When you file for bankruptcy, your child support obligations will receive special treatment. Nevertheless, you cannot evade your child support commitments by filing for bankruptcy. Yet, through a Chapter 13 bankruptcy repayment plan, you can catch up on all your missed payments.
Recently, Congress made the decision to exempt certain debts from getting wiped out in bankruptcy. These debts are referred to as priority debts. Child support is one of these priority debts.
You Still Have To Pay Child Support If You’re In A Bankruptcy Process
You are still held responsible for every bit of your child support payments even after you receive a discharge at the completion of your bankruptcy case. In the instance that you were behind on your payments when you filed for bankruptcy, you will still be required to pay all due amounts. Chapter 13 helps you to reorganize the debts and come up with a plan to catch up on all such missed payments, including child support.
Priority debts are non-dischargeable and also receive special attention during your bankruptcy incidents.
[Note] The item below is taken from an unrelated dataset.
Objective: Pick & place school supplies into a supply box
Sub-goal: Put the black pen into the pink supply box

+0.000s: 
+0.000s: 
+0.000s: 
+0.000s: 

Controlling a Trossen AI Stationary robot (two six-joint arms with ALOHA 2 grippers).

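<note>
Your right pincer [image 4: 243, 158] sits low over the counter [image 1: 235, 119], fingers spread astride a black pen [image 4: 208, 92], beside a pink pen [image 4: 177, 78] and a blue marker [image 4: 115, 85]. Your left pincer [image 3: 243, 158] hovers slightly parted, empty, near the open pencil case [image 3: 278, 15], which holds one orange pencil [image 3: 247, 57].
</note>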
According to Chapter 7, priority debts are to be paid prior to settling any other debts. This is to say, the debts are given special treatments if there are any available funds to dispense to creditors.
How Congress Ruling On Chapter 13 Bankruptcy Affected Child Support Arrears
Through a previous ruling dealing with Chapter 13 bankruptcy, Congress declared that any child support payments that fell behind before an individual initiated the bankruptcy process must be paid in full.
According to law, a Chapter 13 bankruptcy process cannot take longer than five years. Therefore, unpaid child support arrears that exceed this period of five years can result in a high monthly repayment plan. Additionally, you are obliged to continue with your child support payments after you have filed for and potentially completed a bankruptcy process.
There are certain requirements that you must fulfill before the court can offer you a Chapter 13 discharge. More specifically for the purposes of this article, you must present credible evidence to the court that you are up-to-date on each and every one of your child support arrears requirements by the time your case is closed. When you show your current proceedings and they are satisfactory, you may then be discharged. Keep in mind, this is only one of the requirements that must be fulfilled.
Handling Creditors and Child Support Obligations
Whenever your bankruptcy filing is accepted, you obtain what is known as an automatic stay. This automatic stay prevents a majority of your creditors from collecting their debts. For more on this topic, read our previous blog about this issue here.
After the stay is issued, permission must first be acquired from a bankruptcy court of law before a creditor can continue to collect their debts from you. As a result, after you have filed for bankruptcy, you are temporarily protected from such debt collectors until you regain your ability to repay the debts. Nonetheless, the aforementioned automatic stay will not shield you from matters relating to your child support payments.
Child support will not prohibit the legal proceedings seeking to establish an order for child support. It does not prevent collection of child support payments from any of your property that is not a part of your bankruptcy estate. Hence, the wages you earn after filing for bankruptcy are not protected by the automatic stay. Through these wages and other earnings, you are expected to continue servicing your child support payments.
It is considered illegal for you to withhold payments of your child support after filing for bankruptcy, particularly if you continue to earn wages in one way or another. Similarly, a Chapter 7 bankruptcy filing will not prevent legal proceedings from forcing the collection and resolution of child support arrears. It is evident that you are obliged to pay your child support without consideration for your financial status. Even after filing for bankruptcy, you are expected to take advantage of chapter 13 discharge to top up on the payments that you have fallen behind on.